Folks, this is such a non-specific issue I feel a bit lazy even asking - but my “demo day” is fast approaching and I’m having anxieties :slight_smile: I’m running a small “garden” of Odroid C1+ devices, most connected with WIFI and one connected with hardline. All of them begin life fine, but then I seem to get into a state where the devices are green on the dashboard, but the log window does not update, I can’t reset them, etc. Trying to connect a terminal results in:

Connecting to 6a2a9a570b4070924d1e96426c82b417552d59c8c5241ac6d0b4cb4458677f…
Spawning shell…
SSH session disconnected
SSH reconnecting…
Spawning shell…
SSH reconnecting…
Spawning shell…
SSH reconnecting…

With the connection never completing. Cycling the power on the devices has no effect. At first I’d blamed WIFI connectivity for this, but the hardline device just got into the same state as well. Despite the “green”, the devices seem “lost”.

Is there a troubleshooting tree I should be following to recover the devices?

Thanks.

Hi @bbargen, is it okay if we connect to the device, and look into what’s going on? Your hints are pointing towards supervisor issues (not being able to connect over the console, no logs, not listening to commands).

Sure, thanks for taking a look… Cheers, -bb

Ah, and in the “surely I must be doing something stupid” department, here’s another example, running a different app…

Connecting to b554a43aedfa9332c25a427b6a3e02667f732a2c7ebef4fa78861a7a6530a7…
Spawning shell…
SSH session disconnected
SSH reconnecting…
Spawning shell…
SSH reconnecting…
Spawning shell…
SSH reconnecting…
Spawning shell…

hey @bbargen, can you please send us the link to your devices so we can have a closer look into the issue (we might need to ssh into your device)?

Hi @bbargen,
We’ve looked at the device in question and found corruption of the filing system that was causing the application to fail to run.
We’ve now reprovisioned your device, and it’s now running your application.
Please let us know if we can be of any other assistance!
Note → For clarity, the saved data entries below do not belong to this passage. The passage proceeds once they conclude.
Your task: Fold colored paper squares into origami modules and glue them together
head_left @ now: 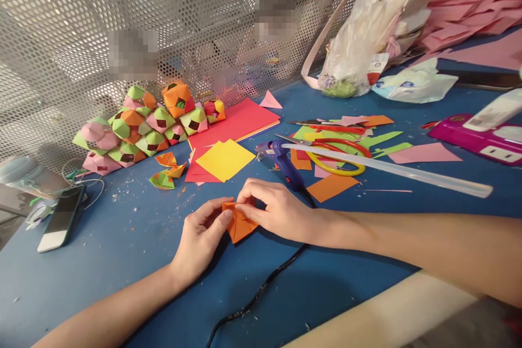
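Observation:
A creased orange square of paper (241, 227) is pinched between my two hands above the blue table (163, 310). My left hand (204, 236) grips its left edge with thumb and fingers. At its upper right, my right hand (277, 209) presses a fold with thumb and fingertips. Just beyond lie yellow paper squares (225, 159) on red sheets (240, 119). Small folded orange and green paper pieces (167, 171) sit to the left of them. A blue glue gun (285, 166) with a long glue stick (391, 168) rests behind my right hand.
Several folded paper balls (153, 119) are piled against the perforated metal screen (204, 27). Scissors (338, 160) lie among paper scraps (332, 187). A phone (63, 217) and a cup (30, 176) are at left; a black cord (261, 288) crosses the front. A magenta power strip (468, 136) sits at right.

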The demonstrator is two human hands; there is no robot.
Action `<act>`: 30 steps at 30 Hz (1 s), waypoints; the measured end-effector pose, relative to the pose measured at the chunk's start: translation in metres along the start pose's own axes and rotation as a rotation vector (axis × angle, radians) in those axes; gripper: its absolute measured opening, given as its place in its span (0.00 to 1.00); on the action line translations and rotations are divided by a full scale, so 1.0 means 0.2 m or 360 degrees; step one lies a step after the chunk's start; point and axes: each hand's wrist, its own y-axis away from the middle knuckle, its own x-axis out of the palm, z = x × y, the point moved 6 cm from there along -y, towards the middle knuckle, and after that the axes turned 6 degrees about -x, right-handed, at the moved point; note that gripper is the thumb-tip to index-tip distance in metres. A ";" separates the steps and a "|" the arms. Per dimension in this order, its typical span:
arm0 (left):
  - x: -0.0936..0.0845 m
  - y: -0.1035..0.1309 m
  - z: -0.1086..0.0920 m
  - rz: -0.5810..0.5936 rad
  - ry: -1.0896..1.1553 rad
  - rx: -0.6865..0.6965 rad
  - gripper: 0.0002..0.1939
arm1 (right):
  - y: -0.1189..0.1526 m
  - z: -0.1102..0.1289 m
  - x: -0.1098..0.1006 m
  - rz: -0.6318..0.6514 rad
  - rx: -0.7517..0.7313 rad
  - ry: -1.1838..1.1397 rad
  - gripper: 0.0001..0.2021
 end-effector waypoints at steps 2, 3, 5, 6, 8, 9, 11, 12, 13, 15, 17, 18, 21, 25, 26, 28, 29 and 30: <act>0.00 0.00 -0.01 -0.0003 -0.0020 0.0052 0.13 | 0.00 0.01 0.00 -0.0002 -0.0033 0.0010 0.05; 0.00 0.00 -0.01 -0.0019 -0.0043 0.0080 0.12 | 0.00 0.01 0.00 0.0005 -0.0050 0.0012 0.05; -0.01 0.00 -0.01 -0.0071 -0.0083 0.0118 0.10 | 0.00 0.02 0.00 0.0032 -0.0060 0.0020 0.03; -0.02 0.00 -0.01 -0.0100 -0.0088 0.0120 0.10 | 0.01 0.02 0.00 0.0048 -0.0049 0.0022 0.01; -0.03 0.00 -0.01 -0.0157 -0.0064 0.0106 0.10 | 0.01 0.02 0.00 0.0070 -0.0004 0.0024 0.03; -0.04 0.00 0.00 -0.0179 -0.0044 0.0096 0.10 | 0.01 0.01 0.00 0.0071 0.0018 0.0025 0.04; -0.04 -0.01 0.01 -0.0200 -0.0001 0.0073 0.10 | 0.00 0.01 -0.01 0.0057 0.0043 0.0025 0.02; -0.04 -0.01 0.02 -0.0202 0.0015 0.0066 0.10 | 0.00 0.00 -0.01 0.0044 0.0045 0.0026 0.01; -0.04 -0.01 0.02 -0.0199 0.0028 0.0062 0.10 | 0.00 0.00 -0.01 0.0028 0.0038 0.0029 0.02; -0.04 -0.01 0.02 -0.0191 0.0046 0.0065 0.09 | 0.00 -0.01 -0.01 0.0010 0.0015 0.0032 0.04; -0.04 -0.01 0.02 -0.0193 0.0054 0.0076 0.09 | 0.00 -0.01 -0.01 0.0007 -0.0003 0.0037 0.04; -0.04 -0.01 0.02 -0.0197 0.0056 0.0078 0.08 | 0.00 -0.01 -0.01 0.0009 -0.0008 0.0041 0.04; -0.04 -0.01 0.02 -0.0206 0.0045 0.0069 0.09 | 0.00 -0.01 -0.01 0.0004 -0.0018 0.0041 0.04; -0.04 -0.01 0.03 -0.0155 0.0065 0.0057 0.10 | 0.00 -0.01 -0.01 -0.0004 -0.0042 0.0040 0.05; -0.03 -0.01 0.03 -0.0139 0.0064 0.0049 0.11 | 0.01 -0.01 0.00 -0.0004 -0.0050 0.0043 0.05; -0.03 -0.01 0.02 -0.0142 -0.0004 0.0049 0.12 | 0.01 -0.01 0.00 -0.0001 -0.0070 0.0050 0.04; -0.04 -0.02 0.02 -0.0157 -0.0069 0.0059 0.12 | 0.01 -0.01 0.00 0.0000 -0.0080 0.0054 0.04; -0.04 -0.02 0.01 -0.0174 -0.0144 0.0077 0.12 | 0.01 -0.01 0.00 0.0000 -0.0091 0.0057 0.04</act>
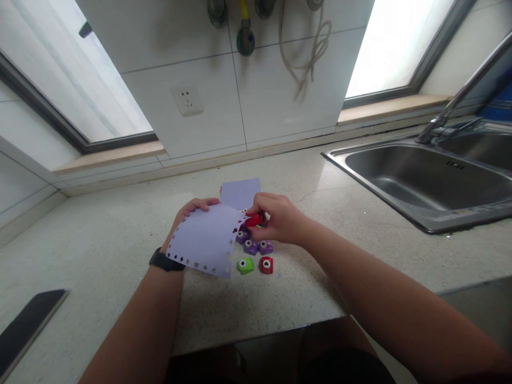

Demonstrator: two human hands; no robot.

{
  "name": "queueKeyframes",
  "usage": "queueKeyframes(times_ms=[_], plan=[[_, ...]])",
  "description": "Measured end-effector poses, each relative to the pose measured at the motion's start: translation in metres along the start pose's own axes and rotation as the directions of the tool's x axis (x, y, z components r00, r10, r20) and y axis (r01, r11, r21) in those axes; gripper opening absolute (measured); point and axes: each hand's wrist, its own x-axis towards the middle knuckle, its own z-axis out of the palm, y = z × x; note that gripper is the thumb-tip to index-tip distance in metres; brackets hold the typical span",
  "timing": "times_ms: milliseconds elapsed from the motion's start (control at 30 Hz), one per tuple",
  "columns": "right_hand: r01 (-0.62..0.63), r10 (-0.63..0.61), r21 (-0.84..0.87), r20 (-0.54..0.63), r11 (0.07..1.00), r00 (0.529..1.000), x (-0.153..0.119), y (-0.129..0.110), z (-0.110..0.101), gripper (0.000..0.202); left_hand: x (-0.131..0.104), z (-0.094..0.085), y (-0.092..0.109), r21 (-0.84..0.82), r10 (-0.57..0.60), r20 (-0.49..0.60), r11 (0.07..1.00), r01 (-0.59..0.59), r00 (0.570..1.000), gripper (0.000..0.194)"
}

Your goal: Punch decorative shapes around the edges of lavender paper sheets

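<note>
My left hand [200, 205] grips a sheet of white paper [204, 232] by its far edge, the thumb lying on top and the other fingers hidden beneath. Small punched shapes line the sheet's left, near and right edges. My right hand [278, 216] is closed around a red craft punch [254, 220] at the paper's right edge; whether the paper sits in its slot I cannot tell. Just below lie several purple craft punches [250, 246], a green craft punch [245, 265] and another red craft punch [266, 265] on the counter.
Behind my hands lies a stack of white paper [241, 193]. A steel sink [400, 165] with a faucet [434, 128] is set into the speckled counter [320, 277] at the right. A dark flat device [30, 330] rests at the left. A tiled wall stands behind.
</note>
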Motion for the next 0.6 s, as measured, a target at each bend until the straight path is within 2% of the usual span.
queueKeyframes(times_ms=[233,600], plan=[[0.006,-0.006,0.004,-0.012,1.0,1.0,0.001,-0.0008,-0.0002,0.021,0.0013,-0.0038,-0.001,0.017,-0.001,0.0,1.0,0.001,1.0,0.029],[0.01,-0.011,0.01,0.035,1.0,0.999,0.0007,0.0034,-0.0019,0.028,0.0037,-0.0099,-0.0013,0.017,0.012,-0.012,1.0,-0.012,1.0,0.034]])
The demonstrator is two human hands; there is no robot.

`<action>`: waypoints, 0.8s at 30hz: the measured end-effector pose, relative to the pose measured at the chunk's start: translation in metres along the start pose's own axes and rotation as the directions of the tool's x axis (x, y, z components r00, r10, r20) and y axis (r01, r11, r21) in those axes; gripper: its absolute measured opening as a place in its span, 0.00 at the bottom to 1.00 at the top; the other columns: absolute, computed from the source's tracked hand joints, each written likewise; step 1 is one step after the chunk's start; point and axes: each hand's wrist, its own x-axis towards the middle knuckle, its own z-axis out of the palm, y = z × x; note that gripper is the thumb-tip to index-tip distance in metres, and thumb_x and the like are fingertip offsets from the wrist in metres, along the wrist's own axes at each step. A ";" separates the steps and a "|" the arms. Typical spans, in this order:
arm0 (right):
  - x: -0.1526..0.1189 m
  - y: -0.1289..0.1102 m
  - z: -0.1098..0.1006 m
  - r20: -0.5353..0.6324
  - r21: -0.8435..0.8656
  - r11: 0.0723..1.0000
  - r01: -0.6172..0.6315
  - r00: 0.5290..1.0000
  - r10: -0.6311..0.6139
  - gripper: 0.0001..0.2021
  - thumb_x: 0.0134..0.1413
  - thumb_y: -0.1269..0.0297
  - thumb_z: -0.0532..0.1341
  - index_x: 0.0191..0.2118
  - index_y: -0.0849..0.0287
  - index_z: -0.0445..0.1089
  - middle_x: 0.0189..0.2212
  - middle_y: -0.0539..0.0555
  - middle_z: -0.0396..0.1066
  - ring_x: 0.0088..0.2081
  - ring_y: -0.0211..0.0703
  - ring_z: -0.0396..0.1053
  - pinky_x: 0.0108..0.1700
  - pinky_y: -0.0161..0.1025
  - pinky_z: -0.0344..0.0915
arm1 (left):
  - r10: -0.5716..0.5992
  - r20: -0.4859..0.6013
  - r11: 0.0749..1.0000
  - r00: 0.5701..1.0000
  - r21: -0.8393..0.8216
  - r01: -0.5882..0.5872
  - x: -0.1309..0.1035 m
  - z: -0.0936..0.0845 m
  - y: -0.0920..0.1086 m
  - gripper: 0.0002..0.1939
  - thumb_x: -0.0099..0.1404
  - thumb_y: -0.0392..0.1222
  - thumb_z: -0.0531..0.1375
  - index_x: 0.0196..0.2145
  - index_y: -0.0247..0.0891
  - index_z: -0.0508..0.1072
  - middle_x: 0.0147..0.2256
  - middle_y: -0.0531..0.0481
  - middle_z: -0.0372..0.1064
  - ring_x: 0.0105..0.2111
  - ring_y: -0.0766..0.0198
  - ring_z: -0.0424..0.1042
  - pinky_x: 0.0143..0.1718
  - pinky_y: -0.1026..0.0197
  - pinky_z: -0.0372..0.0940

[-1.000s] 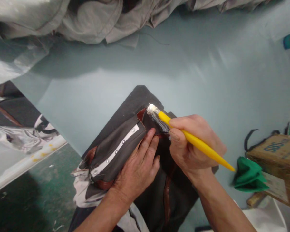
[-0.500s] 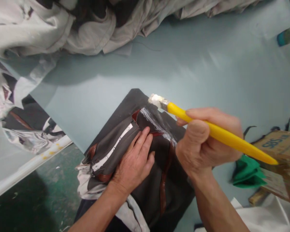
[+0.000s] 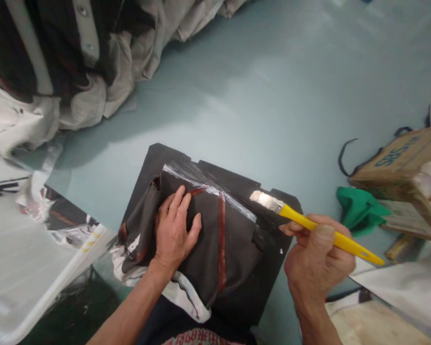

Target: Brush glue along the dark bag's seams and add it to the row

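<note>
Yellow-handled brush (image 3: 309,224) gripped in right hand (image 3: 318,266), bristles on black board (image 3: 273,249), left hand (image 3: 174,230) open, flat on dark garment (image 3: 219,249)

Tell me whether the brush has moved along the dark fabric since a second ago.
Yes. The brush tip has travelled from the fabric's far corner along its edge toward the cardboard box, leaving a white streak.

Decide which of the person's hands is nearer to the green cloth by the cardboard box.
Right. The right hand, holding the yellow brush, sits just left of the green cloth; the left hand presses the dark garment much farther left.
</note>
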 end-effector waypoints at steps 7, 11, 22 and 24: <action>-0.038 0.007 -0.018 0.198 0.032 0.996 0.083 0.976 -0.088 0.07 0.68 0.61 0.65 0.42 0.58 0.77 0.27 0.49 0.79 0.24 0.37 0.76 0.29 0.35 0.75 | 0.009 -0.014 1.000 1.000 0.023 -0.009 -0.004 0.002 0.000 0.27 0.70 0.40 0.63 0.64 0.35 0.67 0.66 0.34 0.68 0.61 0.44 0.68 0.63 0.44 0.64; -0.050 0.004 -0.011 0.296 0.109 0.981 0.162 0.937 -0.188 0.06 0.67 0.67 0.64 0.47 0.57 0.77 0.29 0.49 0.80 0.25 0.36 0.76 0.29 0.33 0.75 | 0.000 -0.016 1.000 1.000 0.007 0.001 -0.012 0.007 -0.001 0.27 0.70 0.40 0.62 0.65 0.35 0.66 0.66 0.35 0.67 0.62 0.44 0.68 0.63 0.44 0.64; -0.075 -0.029 0.066 0.534 0.197 0.932 0.306 0.763 -0.363 0.07 0.65 0.72 0.64 0.46 0.55 0.76 0.37 0.53 0.81 0.38 0.41 0.80 0.43 0.38 0.78 | -0.042 0.049 0.990 0.998 -0.134 0.048 -0.024 0.013 -0.007 0.26 0.73 0.43 0.57 0.65 0.32 0.67 0.66 0.31 0.66 0.65 0.42 0.64 0.64 0.40 0.63; -0.084 -0.029 0.082 0.525 0.202 0.932 0.301 0.770 -0.363 0.07 0.65 0.72 0.63 0.45 0.56 0.76 0.37 0.53 0.80 0.39 0.41 0.79 0.43 0.38 0.77 | -0.049 0.057 0.985 0.997 -0.160 0.058 -0.026 0.017 -0.009 0.24 0.73 0.44 0.56 0.63 0.33 0.70 0.63 0.31 0.68 0.65 0.42 0.65 0.64 0.38 0.64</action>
Hey @bbargen, fixed up the second device as well, the same issue as the first one, sorry, it slipped through the cracks first.

Thanks folks for resolving so quickly! Is there something I can do to work around that issue myself, or something I’m doing that is possibly aggravating things? I ask because at some point, my devices seem to end up in a state that looks similar (for example, right now, b900da04b8e95b888bc8c4e8099a9c92e3aba108b70a49848bece061f0f166 seems to be stuck “updating” - it tried for awhile, then it went offline, and when I rebooted it started the update again.) Note sure if that is the same root cause… Thanks, -bb

Hey @bbargen is it okay if we try to restart the device? It does seem like a cluster of btrfs issues, and thinking how to mitigate it for you. I think it might help using a larger SD card maybe, but that’s a hunch working with BTRFS so far. For this last device, I think getting a new card would help for sure.

As for what can be done in practice to limit these sorts of issues, it’s not easy to give a general advice at this point, mostly because fewer people run these devices than the Raspberry Pis and thus have less experience with them in production. Will keep you posted in case there are some more suggestions from the team.

Hi resin.io team-- I’m experiencing the same problems (device appears online, no logs, can’t reboot from the console, terminal repeatedly attempts and fails to spawn shell, etc) but on an Intel NUC device. Is there an update on the troubleshooting method for this issue? @imrehg @hedss

Hi @trish, will send you a PM to debug further.